== Task statement ==
Go line by line through the listing below and copy those that hold "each".

--- Information shown Enclosed Below ---

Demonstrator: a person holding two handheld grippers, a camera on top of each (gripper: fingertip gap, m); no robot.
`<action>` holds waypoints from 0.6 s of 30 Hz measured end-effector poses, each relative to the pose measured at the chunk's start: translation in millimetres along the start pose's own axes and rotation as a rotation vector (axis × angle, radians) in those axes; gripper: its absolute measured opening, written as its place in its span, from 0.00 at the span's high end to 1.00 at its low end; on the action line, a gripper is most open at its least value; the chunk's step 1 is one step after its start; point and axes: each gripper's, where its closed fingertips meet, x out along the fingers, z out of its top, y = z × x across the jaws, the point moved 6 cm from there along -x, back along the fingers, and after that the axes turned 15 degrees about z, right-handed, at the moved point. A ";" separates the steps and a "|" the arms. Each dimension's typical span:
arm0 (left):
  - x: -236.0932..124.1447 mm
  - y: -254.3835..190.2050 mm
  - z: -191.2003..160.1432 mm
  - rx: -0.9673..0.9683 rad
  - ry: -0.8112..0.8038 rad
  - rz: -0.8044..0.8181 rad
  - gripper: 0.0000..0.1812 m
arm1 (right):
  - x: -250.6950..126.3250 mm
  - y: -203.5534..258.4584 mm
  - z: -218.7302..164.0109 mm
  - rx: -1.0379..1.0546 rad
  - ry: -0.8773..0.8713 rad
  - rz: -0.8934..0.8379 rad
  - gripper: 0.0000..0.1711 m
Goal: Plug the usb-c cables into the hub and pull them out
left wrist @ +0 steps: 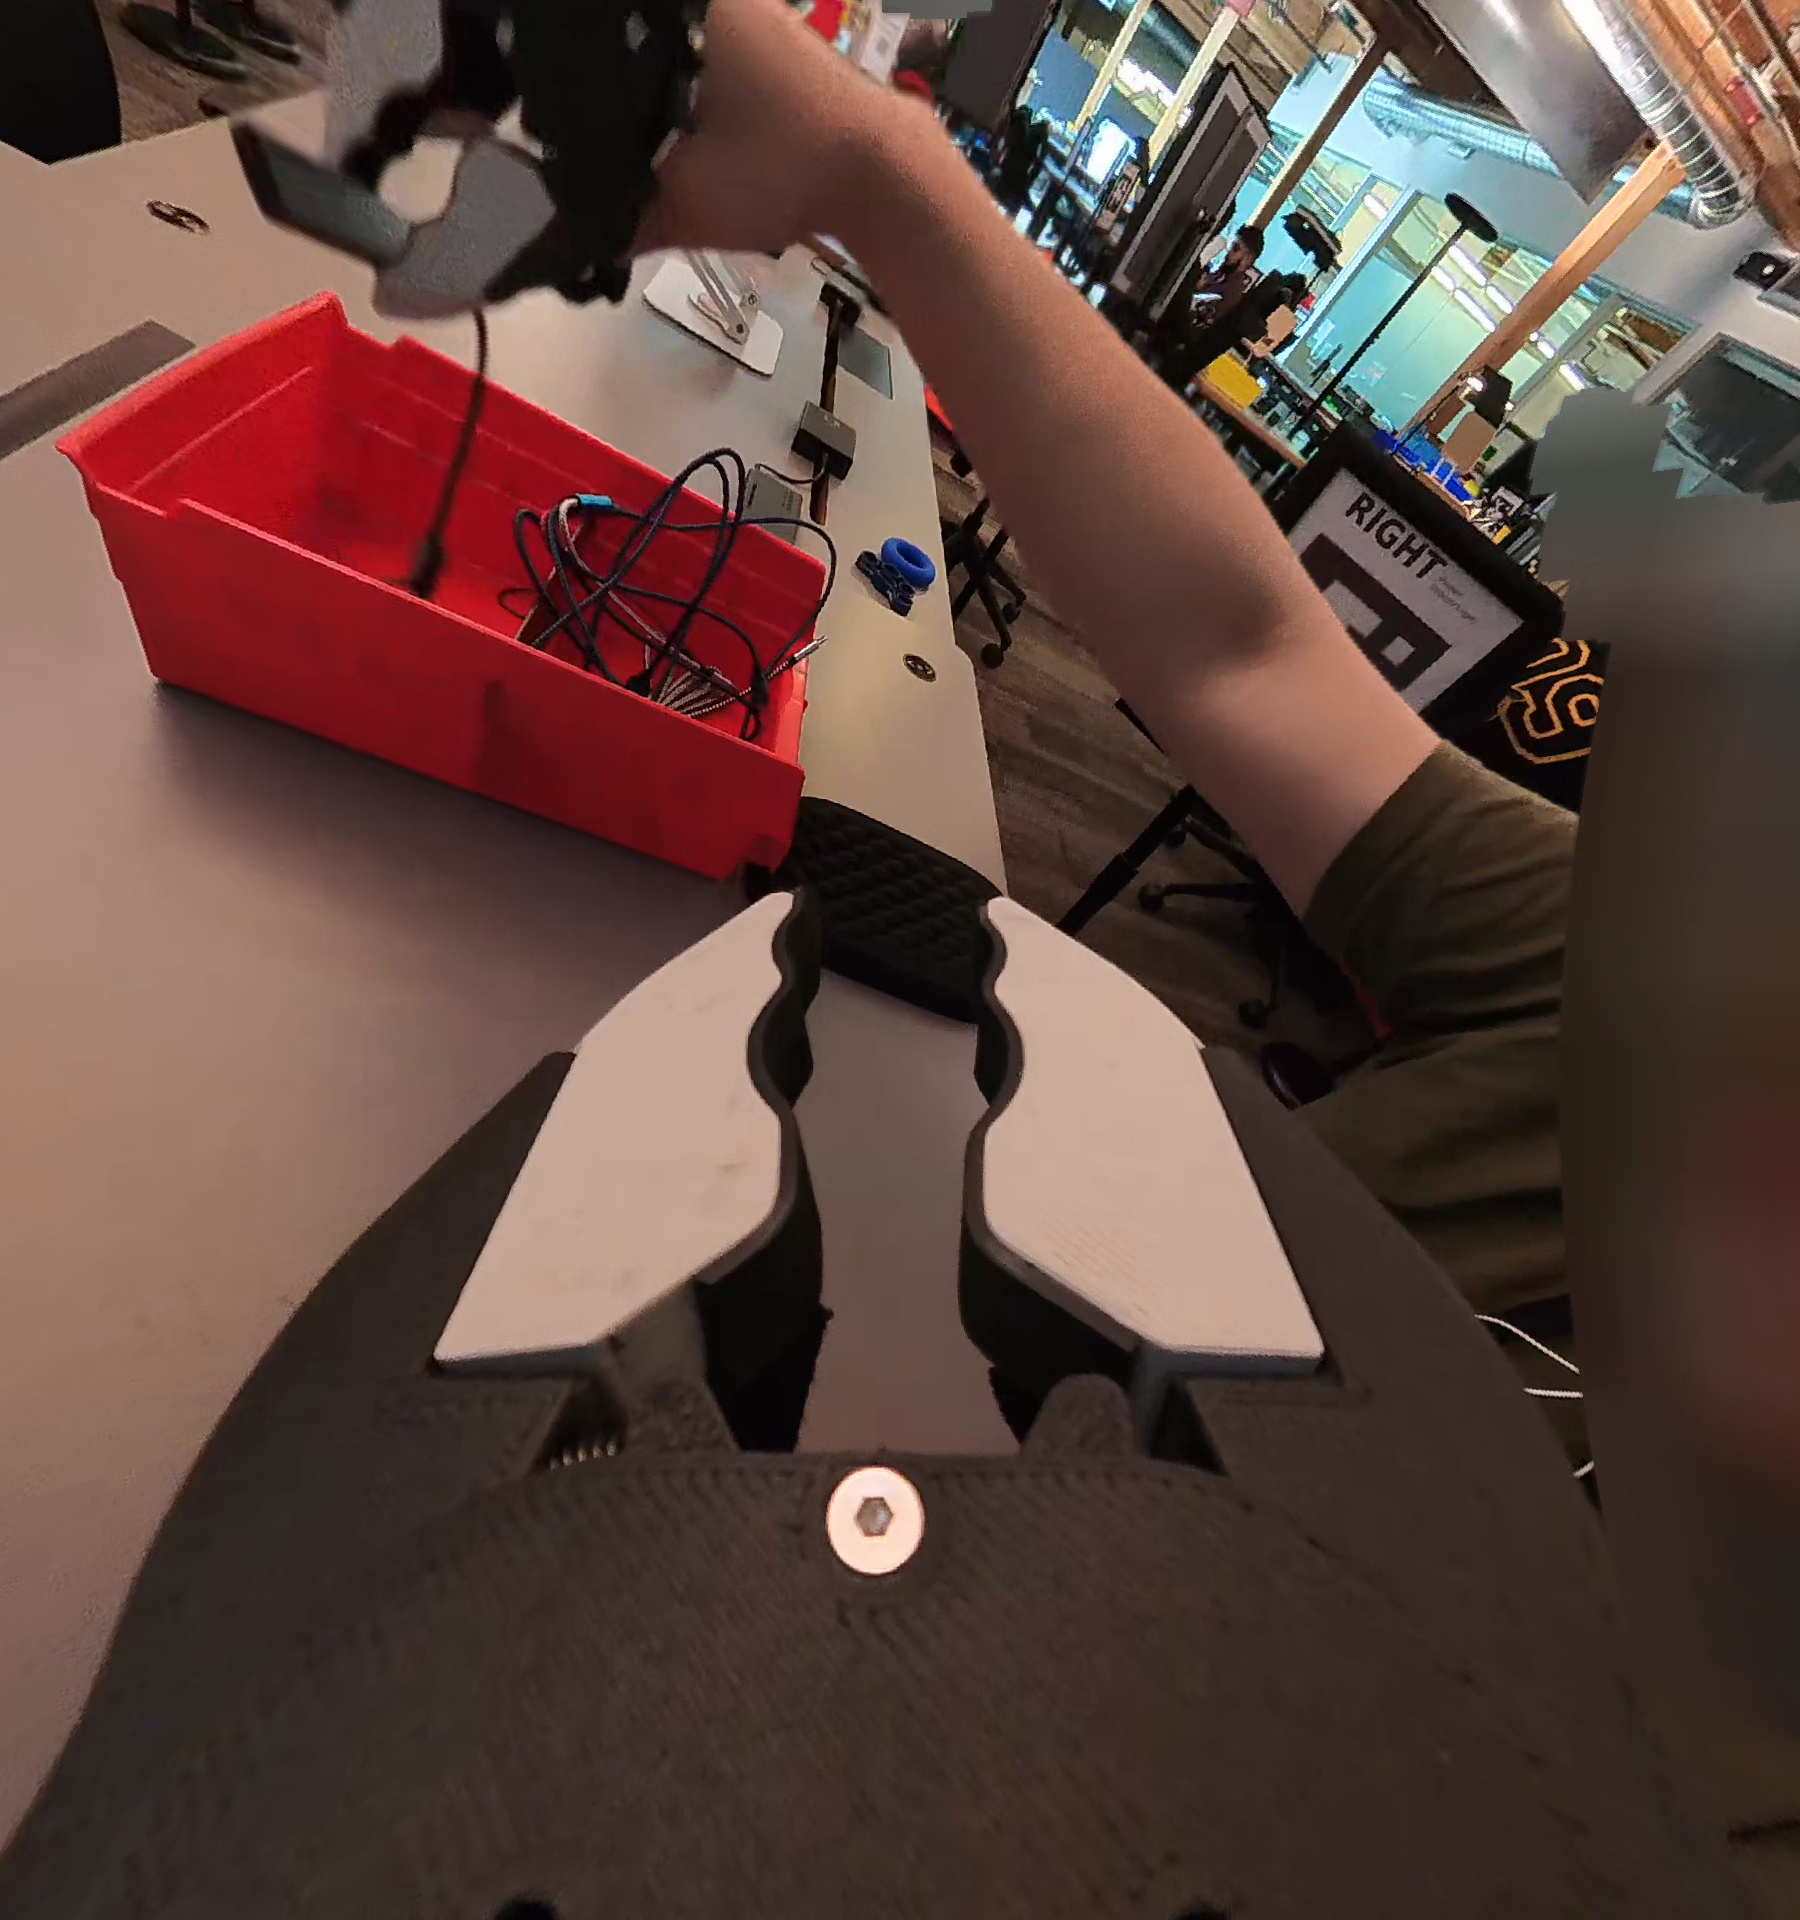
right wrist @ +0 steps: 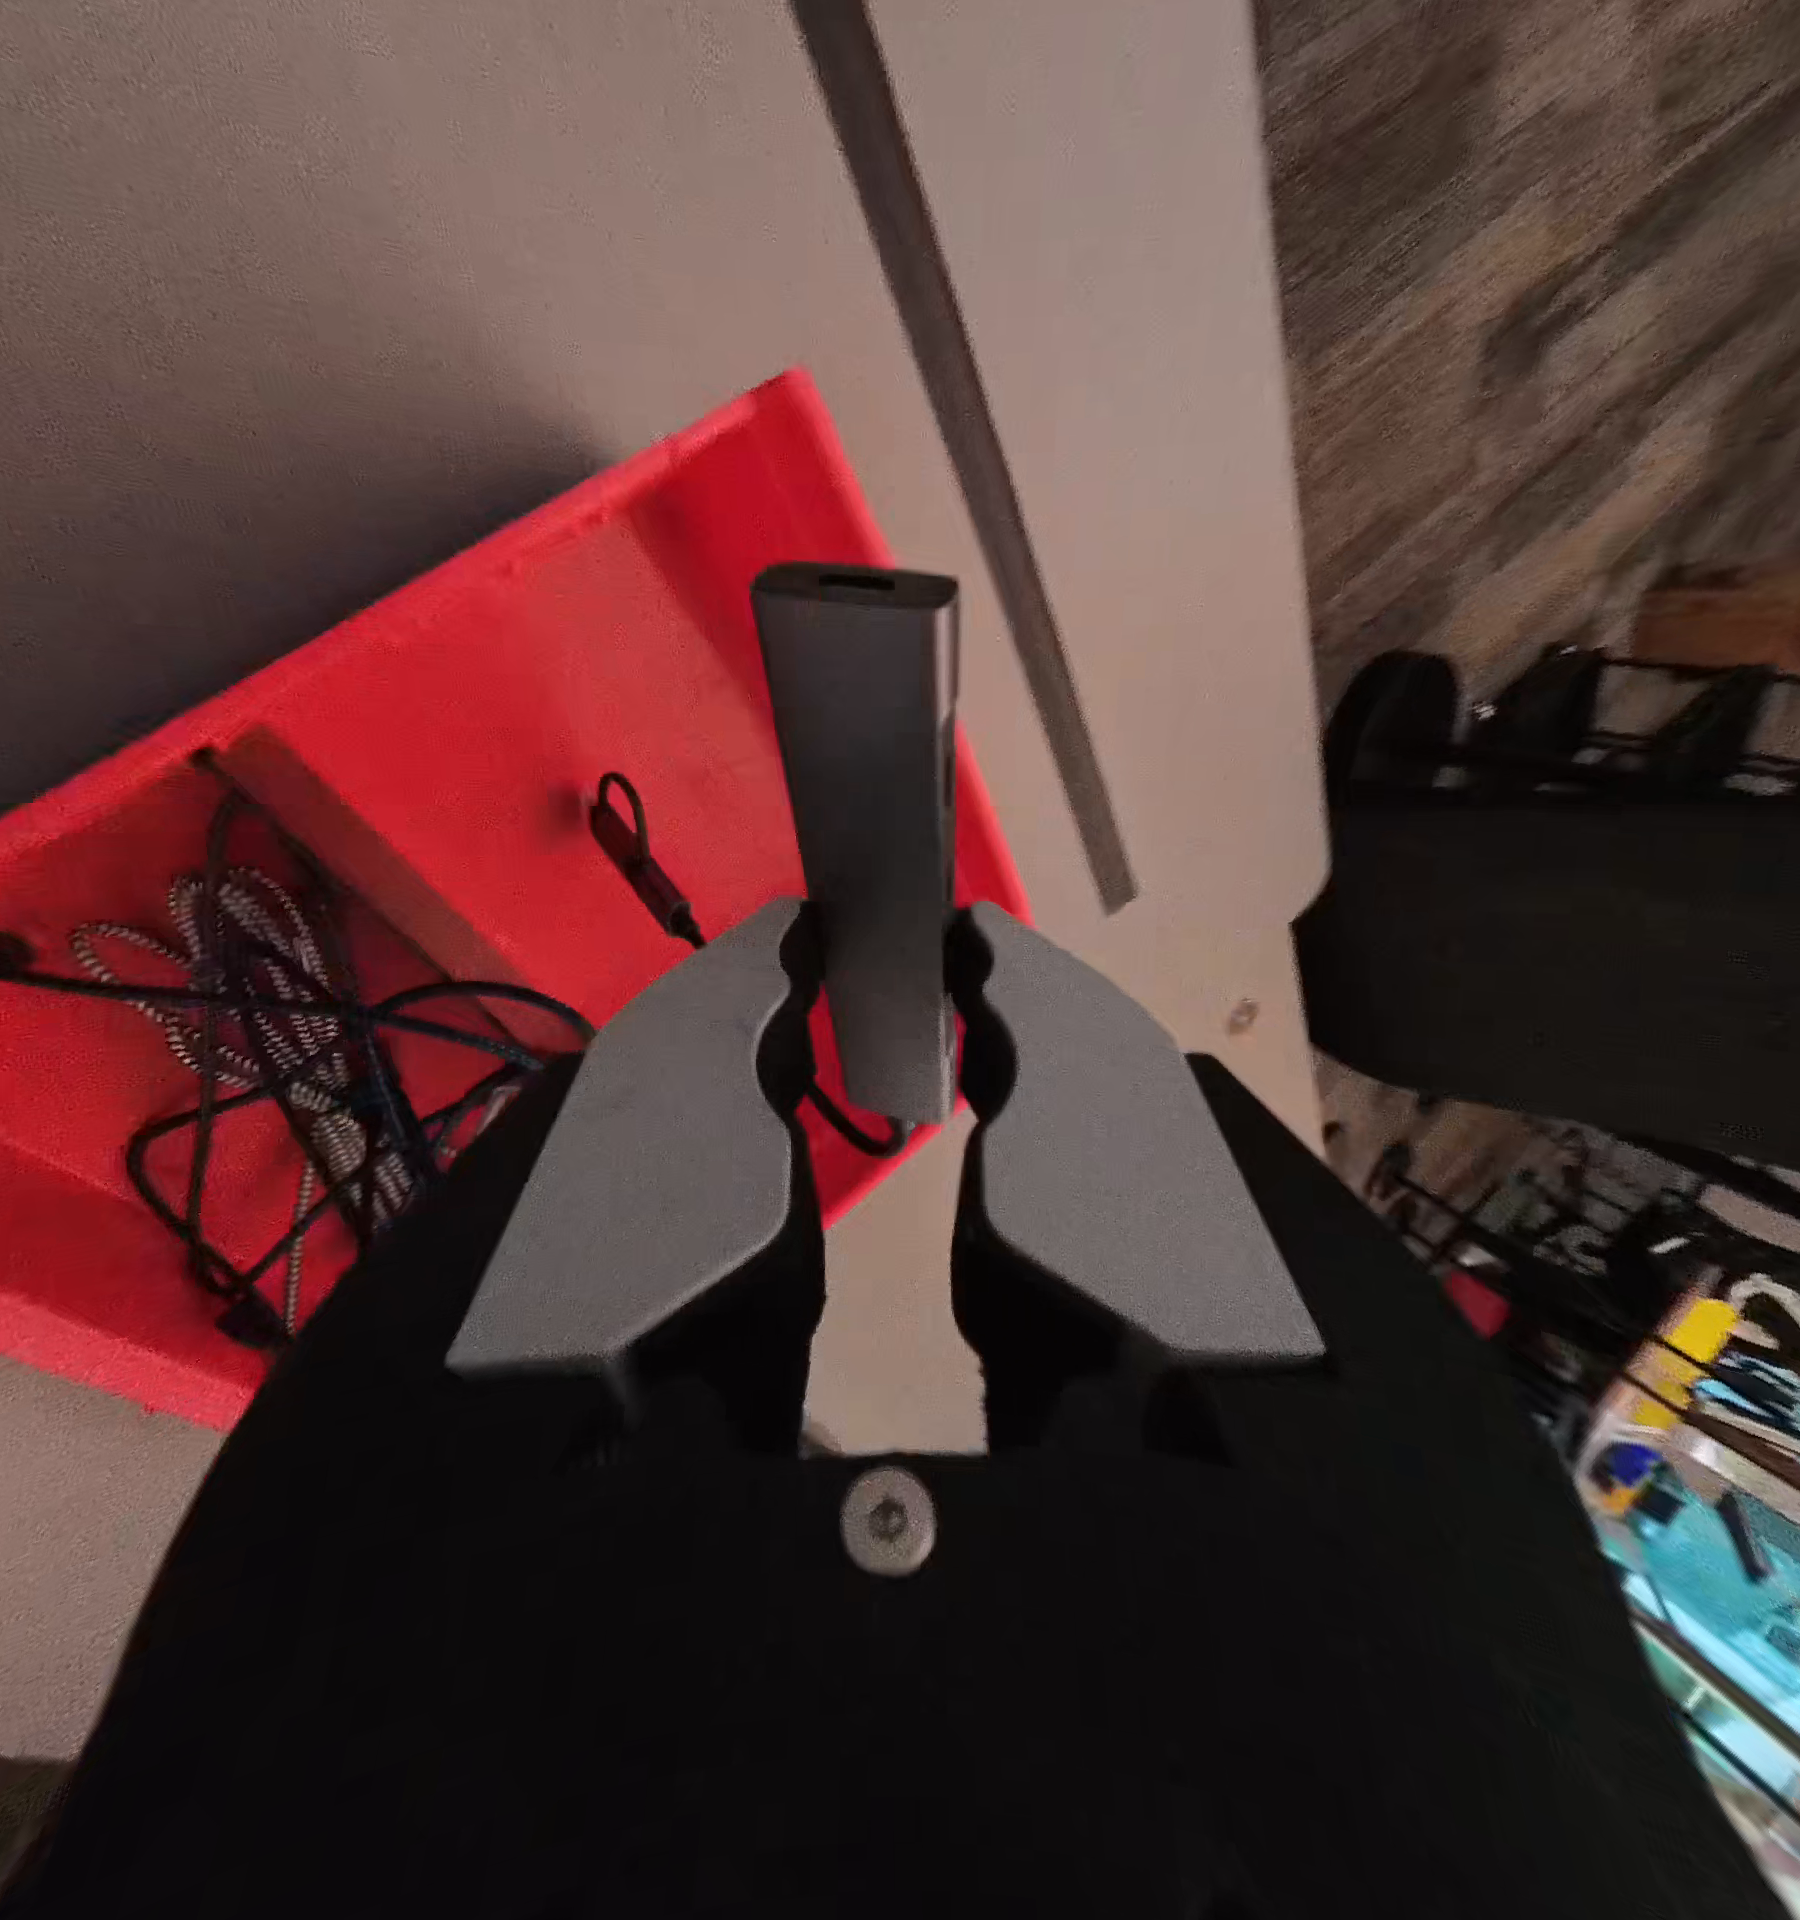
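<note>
1. The left gripper (left wrist: pixel 891 914) hovers low over the grey desk (left wrist: pixel 200 1039), jaws released, nothing between them.
2. The right gripper (right wrist: pixel 880 935) is raised above the red bin (right wrist: pixel 439 727), jaws clenched on the grey hub (right wrist: pixel 865 790), whose short cord (left wrist: pixel 460 447) dangles into the bin.
3. Tangled cables (left wrist: pixel 636 582) lie inside the bin.

Right gripper (right wrist: pixel 880 961) clamps grey hub (right wrist: pixel 865 790) above red bin (right wrist: pixel 522 665)
</note>
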 end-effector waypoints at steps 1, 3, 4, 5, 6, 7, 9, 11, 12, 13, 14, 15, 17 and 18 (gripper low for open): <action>0.3 0.8 0.1 -0.003 -0.001 0.001 0.85 | 15.9 1.3 -8.6 0.019 0.024 0.045 0.85; 1.0 2.9 0.1 -0.010 0.000 0.001 0.85 | 46.9 5.0 -23.9 0.030 0.069 0.128 0.84; 1.2 4.1 0.0 -0.013 0.001 0.002 0.85 | 60.5 6.9 -29.6 0.037 0.090 0.156 0.84; 1.5 5.2 -0.1 -0.016 0.002 0.002 0.85 | 73.3 8.4 -34.8 0.045 0.111 0.180 0.84; 1.6 6.5 -0.1 -0.019 0.002 0.003 0.85 | 85.1 9.6 -38.7 0.050 0.132 0.195 0.84; 1.6 7.6 -0.1 -0.023 0.003 0.003 0.85 | 94.8 8.2 -42.6 0.045 0.151 0.175 0.84; 0.8 9.3 -0.3 -0.028 0.005 0.002 0.85 | 106.6 4.6 -45.1 0.014 0.165 0.102 0.83; -3.0 10.8 0.7 -0.028 0.001 0.005 0.85 | 104.1 3.4 -41.2 0.000 0.126 0.080 0.80; -6.9 11.6 2.0 -0.027 -0.007 0.009 0.85 | 96.6 -0.3 -36.1 -0.006 0.079 0.047 0.76; -12.9 12.5 3.5 -0.024 -0.014 0.014 0.85 | 84.9 -3.9 -30.0 -0.002 0.024 0.016 0.74; -21.7 13.0 5.4 -0.020 -0.023 0.024 0.85 | 69.0 -7.8 -23.4 0.003 -0.034 -0.017 0.72; -33.8 13.9 7.5 -0.012 -0.032 0.047 0.85 | 49.4 -9.5 -17.2 0.001 -0.094 -0.061 0.70; -67.1 18.4 9.7 0.022 -0.050 0.158 0.85 | 3.8 -12.2 -6.0 -0.006 -0.212 -0.173 0.69; -87.3 22.6 8.4 0.042 -0.066 0.249 0.85 | -20.1 -9.0 3.3 -0.013 -0.283 -0.231 0.68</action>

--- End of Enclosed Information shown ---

== Task solution ==
Demonstrator: a person holding two handheld grippers, a camera on top of each (gripper: fingertip gap, m); no robot.
`<action>` holds waypoints from 0.6 s of 30 Hz measured end-effector poses, each relative to the pose measured at the chunk's start: translation in millimetres along the start pose's own axes and rotation as a rotation vector (axis × angle, radians) in those axes; gripper: its absolute measured opening, written as its place in its span, from 0.00 at the span's high end to 1.00 at its low end; on the action line, a gripper is most open at its least value; the chunk's step 1 is one step after its start; point and axes: each gripper's, where its closed fingertips meet, x out along the fingers, z out of its top, y = z × x across the jaws, the point moved 6 cm from there along -x, back along the fingers, and after that the axes turned 15 degrees about z, right-handed, at the moved point. A ";" separates the steps and a "|" the arms. Each dimension's typical span:

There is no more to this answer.